4 July 2024: An Istanbul-based international association released a report Wednesday outlining the cultural and artistic community’s stance against Israel’s onslaught against Palestinians, reports Anadolu Agency.

Titled Cultural and Artistic Community’s Stance Against Genocidal Israel (World and Türkiye), it was introduced by the Academics and Authors Association of Islamic Countries (AYBIR) at an event in the Turkish metropolis.

A panel addressing the cultural and artistic community’s reaction to the Israeli genocide was held as part of the event, which was attended by many prominent names from the art and culture world.

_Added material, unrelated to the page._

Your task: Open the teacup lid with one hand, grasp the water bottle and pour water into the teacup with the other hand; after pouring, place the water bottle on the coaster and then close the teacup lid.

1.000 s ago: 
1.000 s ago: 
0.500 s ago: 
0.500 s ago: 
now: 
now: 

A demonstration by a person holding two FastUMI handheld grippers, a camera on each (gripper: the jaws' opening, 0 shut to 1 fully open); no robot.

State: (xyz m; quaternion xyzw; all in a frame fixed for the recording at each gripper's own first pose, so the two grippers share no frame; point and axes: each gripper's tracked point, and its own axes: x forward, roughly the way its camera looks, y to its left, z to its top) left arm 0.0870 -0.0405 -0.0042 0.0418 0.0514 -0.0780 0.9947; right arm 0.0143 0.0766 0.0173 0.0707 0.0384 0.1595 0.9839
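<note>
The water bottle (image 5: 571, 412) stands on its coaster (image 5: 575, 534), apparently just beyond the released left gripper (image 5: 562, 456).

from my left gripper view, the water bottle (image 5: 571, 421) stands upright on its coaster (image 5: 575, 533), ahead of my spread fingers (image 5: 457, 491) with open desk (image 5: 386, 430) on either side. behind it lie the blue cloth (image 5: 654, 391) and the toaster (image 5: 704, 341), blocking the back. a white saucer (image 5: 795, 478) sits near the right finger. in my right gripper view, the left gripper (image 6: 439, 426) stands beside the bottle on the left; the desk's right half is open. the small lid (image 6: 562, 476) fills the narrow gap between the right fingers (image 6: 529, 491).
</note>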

Speaking at the panel, Palestinian-Dutch film director Hany Abu-Assad said he faced many difficulties before the Israel-Hamas war broke out on Oct. 7 last year but was allowed to work in Hollywood because he was not seen as a threat.

“As it turns out, the Zionists believed they could manage the situation. But after Oct. 7, they realized that the Palestinian cause was not a lost cause, not a dead cause, and still had living elements,” said Abu-Assad.

“From the moment they felt that the intifada (Palestinian uprising) was not just rhetoric but a continuing, living and bloody resistance, they decided to stop all the work I was doing in Hollywood. They said, ‘No Palestinian can talk about Palestine in Hollywood anymore,’“ he noted.

“At first, I was indeed worried. But it is foreseen that Oct. 7 will turn into a revolutionary reality, much like the French Revolution. Maybe not immediately today, but in the coming decades.”

In his opening speech at the event, the report’s author, Associate Professor Mustafa Aslan from Sakarya University, said that many members of the cultural and artistic community had faced sanctions for criticizing Israel.

“In the report, we tried to address how artists working in four main art fields, both in the world and in Türkiye, criticized or could not criticize Israel’s genocidal stance,” Aslan said.

“We brought together works in the fields of literature, music, cinema and other arts,” he added.

AYBIR’s president, Fatih Savasan, highlighted that there was a serious reaction against Israel in the art community worldwide.

“The cultural and artistic community does not need any reminders to react to what is happening in Gaza, because they know that everything did not start on Oct. 7,” said Savasan.

Translator and activist Aycin Kantoglu said: “Zionism’s hand has now reached children. There was an old saying, ‘The knife has reached the bone.’ The knife has pierced through the children’s bones.

“Now, in such a situation – no matter what background you come from, what faith you belong to, what language, race or geography you live in – looking at the killing of children from afar as if nothing has happened is not a state suitable to human nature,” she said.

Israel, flouting a UN Security Council resolution demanding an immediate cease-fire, has faced international condemnation amid its continued brutal offensive on Gaza since an Oct. 7, 2023 attack by the Palestinian group Hamas.

Nearly 38,000 Palestinians have since been killed, mostly women and children, and around 87,300 others injured, according to local health authorities.

Over eight months into the Israeli war, vast tracts of Gaza lie in ruins amid a crippling blockade of food, clean water and medicine.

Israel stands accused of genocide at the International Court of Justice, whose latest ruling ordered it to immediately halt its military operation in the city of Rafah, where over a million Palestinians had sought refuge from the war before it was invaded on May 6.